Go through the entries below and count the lines where "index" occurs. Give nothing but that number.
Top of Records to use
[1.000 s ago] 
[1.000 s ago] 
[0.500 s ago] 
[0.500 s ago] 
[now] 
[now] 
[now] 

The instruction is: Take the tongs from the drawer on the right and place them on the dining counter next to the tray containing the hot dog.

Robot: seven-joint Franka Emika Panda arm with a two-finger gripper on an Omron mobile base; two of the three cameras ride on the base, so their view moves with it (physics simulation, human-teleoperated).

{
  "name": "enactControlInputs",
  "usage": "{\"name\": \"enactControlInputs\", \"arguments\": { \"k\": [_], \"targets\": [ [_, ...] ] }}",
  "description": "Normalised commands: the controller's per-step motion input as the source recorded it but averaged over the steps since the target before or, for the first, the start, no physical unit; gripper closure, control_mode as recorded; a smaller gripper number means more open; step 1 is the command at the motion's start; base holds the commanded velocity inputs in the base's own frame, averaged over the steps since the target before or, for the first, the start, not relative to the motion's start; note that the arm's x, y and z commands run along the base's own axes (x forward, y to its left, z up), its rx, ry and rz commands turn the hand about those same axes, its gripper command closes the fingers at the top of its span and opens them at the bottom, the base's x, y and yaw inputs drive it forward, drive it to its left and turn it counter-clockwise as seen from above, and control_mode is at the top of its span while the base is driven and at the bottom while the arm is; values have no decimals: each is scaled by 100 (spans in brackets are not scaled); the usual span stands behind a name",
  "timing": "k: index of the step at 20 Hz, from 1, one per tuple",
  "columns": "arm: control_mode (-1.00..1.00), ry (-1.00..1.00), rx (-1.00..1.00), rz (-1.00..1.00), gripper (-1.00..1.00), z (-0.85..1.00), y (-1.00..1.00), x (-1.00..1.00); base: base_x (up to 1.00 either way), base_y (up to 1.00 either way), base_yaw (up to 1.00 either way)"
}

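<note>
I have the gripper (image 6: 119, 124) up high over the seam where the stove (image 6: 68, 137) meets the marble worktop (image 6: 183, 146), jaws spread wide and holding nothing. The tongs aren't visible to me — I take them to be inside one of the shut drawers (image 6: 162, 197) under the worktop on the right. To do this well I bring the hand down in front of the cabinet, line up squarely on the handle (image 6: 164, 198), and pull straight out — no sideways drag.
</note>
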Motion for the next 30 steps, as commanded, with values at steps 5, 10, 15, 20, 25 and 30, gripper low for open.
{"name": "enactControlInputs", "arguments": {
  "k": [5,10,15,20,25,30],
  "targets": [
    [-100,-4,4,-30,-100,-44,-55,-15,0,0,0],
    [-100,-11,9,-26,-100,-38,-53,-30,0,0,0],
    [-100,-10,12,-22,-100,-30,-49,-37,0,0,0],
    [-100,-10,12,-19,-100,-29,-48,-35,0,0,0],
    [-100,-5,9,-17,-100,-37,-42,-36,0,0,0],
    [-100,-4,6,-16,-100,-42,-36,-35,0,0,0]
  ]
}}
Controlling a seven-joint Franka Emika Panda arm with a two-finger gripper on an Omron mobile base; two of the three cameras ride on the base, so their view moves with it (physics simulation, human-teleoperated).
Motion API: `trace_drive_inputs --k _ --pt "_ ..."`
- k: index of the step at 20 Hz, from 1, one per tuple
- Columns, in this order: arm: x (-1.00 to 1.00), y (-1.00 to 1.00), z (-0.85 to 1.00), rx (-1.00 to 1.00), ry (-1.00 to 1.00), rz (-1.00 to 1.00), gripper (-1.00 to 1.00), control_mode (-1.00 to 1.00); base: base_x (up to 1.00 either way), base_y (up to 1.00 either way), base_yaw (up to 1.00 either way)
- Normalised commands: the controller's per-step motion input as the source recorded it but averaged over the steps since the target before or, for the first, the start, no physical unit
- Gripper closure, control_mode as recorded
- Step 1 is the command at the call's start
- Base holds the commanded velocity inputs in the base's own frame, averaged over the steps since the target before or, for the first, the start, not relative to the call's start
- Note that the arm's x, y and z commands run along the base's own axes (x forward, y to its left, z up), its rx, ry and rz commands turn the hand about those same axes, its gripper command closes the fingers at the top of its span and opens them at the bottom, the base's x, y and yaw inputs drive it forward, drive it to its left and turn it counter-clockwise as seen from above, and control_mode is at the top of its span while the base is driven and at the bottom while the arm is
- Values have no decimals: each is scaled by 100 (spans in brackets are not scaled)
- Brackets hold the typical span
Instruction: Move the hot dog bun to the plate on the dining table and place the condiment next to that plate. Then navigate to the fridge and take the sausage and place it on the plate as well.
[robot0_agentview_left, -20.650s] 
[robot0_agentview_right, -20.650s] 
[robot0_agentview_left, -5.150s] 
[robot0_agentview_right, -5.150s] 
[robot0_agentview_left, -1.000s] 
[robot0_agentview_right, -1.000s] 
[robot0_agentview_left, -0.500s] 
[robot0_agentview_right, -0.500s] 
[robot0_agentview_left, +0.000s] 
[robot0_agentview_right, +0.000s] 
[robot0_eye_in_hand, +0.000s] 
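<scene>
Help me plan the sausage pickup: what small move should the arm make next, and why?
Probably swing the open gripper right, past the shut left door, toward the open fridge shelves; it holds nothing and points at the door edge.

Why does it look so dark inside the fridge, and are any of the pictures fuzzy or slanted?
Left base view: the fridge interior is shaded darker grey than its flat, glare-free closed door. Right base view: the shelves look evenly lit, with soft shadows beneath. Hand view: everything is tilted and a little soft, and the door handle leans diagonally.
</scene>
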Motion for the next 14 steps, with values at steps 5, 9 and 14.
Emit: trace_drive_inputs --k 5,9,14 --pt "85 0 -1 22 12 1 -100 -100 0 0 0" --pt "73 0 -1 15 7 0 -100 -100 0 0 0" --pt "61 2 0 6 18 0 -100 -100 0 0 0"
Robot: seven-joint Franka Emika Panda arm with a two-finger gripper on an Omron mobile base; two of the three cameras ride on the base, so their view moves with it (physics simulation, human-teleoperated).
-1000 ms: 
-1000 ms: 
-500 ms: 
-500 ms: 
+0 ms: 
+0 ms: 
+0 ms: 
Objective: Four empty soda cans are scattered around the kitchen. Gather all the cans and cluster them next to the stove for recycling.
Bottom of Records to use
◆ Output for this exercise: 2